• [WHAT IS BEING ASKED]: Please output the lines shown below exactly as they appear.

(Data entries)
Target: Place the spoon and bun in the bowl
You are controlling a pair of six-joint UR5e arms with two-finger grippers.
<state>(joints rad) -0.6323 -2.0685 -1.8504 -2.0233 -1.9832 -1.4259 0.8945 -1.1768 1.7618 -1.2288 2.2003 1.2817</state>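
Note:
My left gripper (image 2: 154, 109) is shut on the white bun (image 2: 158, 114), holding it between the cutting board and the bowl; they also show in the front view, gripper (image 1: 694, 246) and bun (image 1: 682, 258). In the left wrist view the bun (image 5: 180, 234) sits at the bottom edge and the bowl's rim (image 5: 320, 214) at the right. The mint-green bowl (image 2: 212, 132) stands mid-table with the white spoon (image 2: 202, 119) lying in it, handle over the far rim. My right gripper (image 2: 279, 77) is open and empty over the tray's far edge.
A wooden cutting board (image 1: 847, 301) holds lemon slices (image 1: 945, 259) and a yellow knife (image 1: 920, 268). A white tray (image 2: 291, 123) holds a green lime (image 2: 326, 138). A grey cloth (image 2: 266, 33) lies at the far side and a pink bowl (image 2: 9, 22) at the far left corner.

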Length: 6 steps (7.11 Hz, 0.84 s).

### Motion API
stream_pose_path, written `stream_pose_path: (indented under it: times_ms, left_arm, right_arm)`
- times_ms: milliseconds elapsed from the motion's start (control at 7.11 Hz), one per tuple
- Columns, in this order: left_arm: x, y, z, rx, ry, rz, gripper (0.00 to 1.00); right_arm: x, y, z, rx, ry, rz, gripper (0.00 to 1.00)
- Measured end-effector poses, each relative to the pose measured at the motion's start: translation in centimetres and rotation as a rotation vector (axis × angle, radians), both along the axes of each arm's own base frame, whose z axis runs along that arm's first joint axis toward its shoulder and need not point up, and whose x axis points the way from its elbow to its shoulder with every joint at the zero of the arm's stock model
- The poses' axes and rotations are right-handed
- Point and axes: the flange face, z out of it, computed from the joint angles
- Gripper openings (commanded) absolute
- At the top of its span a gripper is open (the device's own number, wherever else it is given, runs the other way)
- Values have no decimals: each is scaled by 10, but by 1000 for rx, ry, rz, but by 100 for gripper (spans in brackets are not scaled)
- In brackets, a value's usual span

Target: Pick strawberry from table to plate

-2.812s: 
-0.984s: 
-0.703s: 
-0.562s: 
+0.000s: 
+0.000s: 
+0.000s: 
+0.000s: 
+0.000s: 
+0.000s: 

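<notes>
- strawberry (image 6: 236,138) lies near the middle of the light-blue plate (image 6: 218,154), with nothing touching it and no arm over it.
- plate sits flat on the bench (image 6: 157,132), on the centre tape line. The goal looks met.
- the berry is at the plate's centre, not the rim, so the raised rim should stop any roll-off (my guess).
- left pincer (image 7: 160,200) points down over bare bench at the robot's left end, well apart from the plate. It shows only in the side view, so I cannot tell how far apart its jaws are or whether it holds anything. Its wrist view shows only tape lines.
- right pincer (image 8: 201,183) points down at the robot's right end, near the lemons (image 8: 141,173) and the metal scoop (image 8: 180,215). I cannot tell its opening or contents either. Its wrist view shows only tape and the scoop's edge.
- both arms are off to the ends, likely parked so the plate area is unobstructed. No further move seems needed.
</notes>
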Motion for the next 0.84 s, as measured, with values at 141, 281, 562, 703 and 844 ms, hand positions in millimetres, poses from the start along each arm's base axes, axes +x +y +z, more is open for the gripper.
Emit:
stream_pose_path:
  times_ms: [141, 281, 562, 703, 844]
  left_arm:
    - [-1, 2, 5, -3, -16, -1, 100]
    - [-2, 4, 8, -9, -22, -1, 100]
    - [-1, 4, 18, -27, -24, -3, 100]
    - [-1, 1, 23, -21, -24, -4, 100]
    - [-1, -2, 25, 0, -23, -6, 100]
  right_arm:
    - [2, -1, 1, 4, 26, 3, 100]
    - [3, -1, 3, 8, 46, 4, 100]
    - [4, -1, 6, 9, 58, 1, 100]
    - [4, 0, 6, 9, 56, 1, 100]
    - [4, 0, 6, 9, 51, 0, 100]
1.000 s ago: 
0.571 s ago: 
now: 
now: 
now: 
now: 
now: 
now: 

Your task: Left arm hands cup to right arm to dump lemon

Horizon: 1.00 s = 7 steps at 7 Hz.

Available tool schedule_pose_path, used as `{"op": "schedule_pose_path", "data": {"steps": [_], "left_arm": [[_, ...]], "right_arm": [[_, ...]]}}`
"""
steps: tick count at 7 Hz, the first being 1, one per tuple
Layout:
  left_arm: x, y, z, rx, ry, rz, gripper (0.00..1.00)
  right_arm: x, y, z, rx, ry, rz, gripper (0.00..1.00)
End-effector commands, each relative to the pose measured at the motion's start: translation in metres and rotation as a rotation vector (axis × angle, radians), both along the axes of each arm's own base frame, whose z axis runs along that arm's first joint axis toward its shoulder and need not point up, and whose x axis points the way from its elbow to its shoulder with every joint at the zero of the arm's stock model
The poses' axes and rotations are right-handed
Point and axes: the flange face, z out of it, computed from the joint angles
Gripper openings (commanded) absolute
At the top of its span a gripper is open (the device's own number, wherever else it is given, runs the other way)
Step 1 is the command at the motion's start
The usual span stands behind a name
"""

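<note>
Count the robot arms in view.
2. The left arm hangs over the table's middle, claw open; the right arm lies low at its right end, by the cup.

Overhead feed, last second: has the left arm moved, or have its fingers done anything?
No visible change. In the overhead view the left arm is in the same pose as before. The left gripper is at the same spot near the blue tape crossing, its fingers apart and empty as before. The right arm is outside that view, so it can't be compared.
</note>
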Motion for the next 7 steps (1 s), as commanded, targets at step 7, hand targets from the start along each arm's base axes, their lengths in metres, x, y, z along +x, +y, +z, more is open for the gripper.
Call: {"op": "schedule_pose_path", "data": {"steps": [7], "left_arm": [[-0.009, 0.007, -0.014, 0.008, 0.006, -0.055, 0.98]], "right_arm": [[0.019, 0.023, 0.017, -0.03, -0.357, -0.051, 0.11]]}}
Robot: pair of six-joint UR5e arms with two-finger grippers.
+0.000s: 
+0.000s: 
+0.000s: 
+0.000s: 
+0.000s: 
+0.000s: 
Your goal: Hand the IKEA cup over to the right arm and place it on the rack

• [EXERCISE RESULT]:
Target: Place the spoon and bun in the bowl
You are controlling a pair of six-joint UR5e arms with two-finger grippers.
<state>(joints rad) -0.6323 -2.0685 -1.8504 -2.0233 -1.9832 -1.4259 0.8945 -1.1768 1.7618 -1.2288 2.2003 1.2817</state>
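Note:
My left gripper (image 2: 154, 109) is shut on the white bun (image 2: 158, 114), holding it between the cutting board and the bowl; they also show in the front view, gripper (image 1: 694, 246) and bun (image 1: 682, 258). In the left wrist view the bun (image 5: 180, 234) sits at the bottom edge and the bowl's rim (image 5: 320, 214) at the right. The mint-green bowl (image 2: 212, 132) stands mid-table with the white spoon (image 2: 202, 119) lying in it, handle over the far rim. My right gripper (image 2: 279, 77) is open and empty over the tray's far edge.
A wooden cutting board (image 1: 847, 301) holds lemon slices (image 1: 945, 259) and a yellow knife (image 1: 920, 268). A white tray (image 2: 291, 123) holds a green lime (image 2: 326, 138). A grey cloth (image 2: 266, 33) lies at the far side and a pink bowl (image 2: 9, 22) at the far left corner.
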
Length: 6 steps (7.11 Hz, 0.84 s).

### Motion API
stream_pose_path, written `stream_pose_path: (indented under it: times_ms, left_arm, right_arm)`
- times_ms: milliseconds elapsed from the motion's start (control at 7.11 Hz), one per tuple
- Columns, in this order: left_arm: x, y, z, rx, ry, rz, gripper (0.00 to 1.00); right_arm: x, y, z, rx, ry, rz, gripper (0.00 to 1.00)
- Measured end-effector poses, each relative to the pose measured at the motion's start: translation in centimetres and rotation as a rotation vector (axis × angle, radians), both along the axes of each arm's own base frame, whose z axis runs along that arm's first joint axis toward its shoulder and need not point up, and whose x axis points the way from its elbow to its shoulder with every joint at the zero of the arm's stock model
- The poses' axes and rotations are right-handed
- Point and axes: the flange face, z out of it, computed from the joint angles
- Gripper openings (commanded) absolute
- At the top of its span a gripper is open (the device's own number, wherever else it is given, runs the other way)
- Values have no decimals: each is scaled by 10, but by 1000 for rx, ry, rz, but by 100 for gripper (spans in brackets are not scaled)
- In brackets, a value's usual span

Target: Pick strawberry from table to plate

-2.812s: 
-0.984s: 
-0.703s: 
-0.562s: 
+0.000s: 
+0.000s: 
+0.000s: 
+0.000s: 
+0.000s: 
+0.000s: 

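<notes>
- strawberry (image 6: 236,138) lies near the middle of the light-blue plate (image 6: 218,154), with nothing touching it and no arm over it.
- plate sits flat on the bench (image 6: 157,132), on the centre tape line. The goal looks met.
- the berry is at the plate's centre, not the rim, so the raised rim should stop any roll-off (my guess).
- left pincer (image 7: 160,200) points down over bare bench at the robot's left end, well apart from the plate. It shows only in the side view, so I cannot tell how far apart its jaws are or whether it holds anything. Its wrist view shows only tape lines.
- right pincer (image 8: 201,183) points down at the robot's right end, near the lemons (image 8: 141,173) and the metal scoop (image 8: 180,215). I cannot tell its opening or contents either. Its wrist view shows only tape and the scoop's edge.
- both arms are off to the ends, likely parked so the plate area is unobstructed. No further move seems needed.
</notes>
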Motion for the next 0.84 s, as measured, with values at 141, 281, 562, 703 and 844 ms, hand positions in millimetres, poses from the start along each arm's base axes, axes +x +y +z, more is open for the gripper.
Emit:
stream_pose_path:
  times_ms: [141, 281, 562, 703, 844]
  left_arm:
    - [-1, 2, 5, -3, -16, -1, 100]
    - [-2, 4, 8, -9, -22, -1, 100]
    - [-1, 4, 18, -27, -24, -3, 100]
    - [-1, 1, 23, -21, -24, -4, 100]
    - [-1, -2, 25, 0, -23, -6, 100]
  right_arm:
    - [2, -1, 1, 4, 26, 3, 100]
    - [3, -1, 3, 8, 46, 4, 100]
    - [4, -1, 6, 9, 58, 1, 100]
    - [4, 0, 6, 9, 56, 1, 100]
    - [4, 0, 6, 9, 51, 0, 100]
1.000 s ago: 
0.571 s ago: 
now: 
now: 
now: 
now: 
now: 
now: 

Your task: Left arm hands cup to right arm to dump lemon

Horizon: 1.00 s = 7 steps at 7 Hz.

Available tool schedule_pose_path, used as `{"op": "schedule_pose_path", "data": {"steps": [_], "left_arm": [[_, ...]], "right_arm": [[_, ...]]}}`
"""
steps: tick count at 7 Hz, the first being 1, one per tuple
Layout:
  left_arm: x, y, z, rx, ry, rz, gripper (0.00..1.00)
  right_arm: x, y, z, rx, ry, rz, gripper (0.00..1.00)
End-effector commands, each relative to the pose measured at the motion's start: translation in metres and rotation as a rotation vector (axis × angle, radians), both along the axes of each arm's own base frame, whose z axis runs along that arm's first joint axis toward its shoulder and need not point up, and whose x axis points the way from its elbow to its shoulder with every joint at the zero of the arm's stock model
The poses' axes and rotations are right-handed
Point and axes: the flange face, z out of it, computed from the joint angles
Gripper openings (commanded) absolute
At the top of its span a gripper is open (the device's own number, wherever else it is given, runs the other way)
Step 1 is the command at the motion's start
The usual span stands behind a name
"""

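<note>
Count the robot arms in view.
2. The left arm hangs over the table's middle, claw open; the right arm lies low at its right end, by the cup.

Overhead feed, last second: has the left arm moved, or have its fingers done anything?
No visible change. In the overhead view the left arm is in the same pose as before. The left gripper is at the same spot near the blue tape crossing, its fingers apart and empty as before. The right arm is outside that view, so it can't be compared.
</note>
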Motion for the next 7 steps (1 s), as commanded, targets at step 7, hand targets from the start along each arm's base axes, their lengths in metres, x, y, z along +x, +y, +z, more is open for the gripper.
Call: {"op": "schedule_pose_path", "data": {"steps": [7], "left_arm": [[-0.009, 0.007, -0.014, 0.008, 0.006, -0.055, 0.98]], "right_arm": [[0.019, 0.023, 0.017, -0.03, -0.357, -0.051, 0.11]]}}
Robot: pair of six-joint UR5e arms with two-finger grippers.
+0.000s: 
+0.000s: 
+0.000s: 
+0.000s: 
+0.000s: 
+0.000s: 
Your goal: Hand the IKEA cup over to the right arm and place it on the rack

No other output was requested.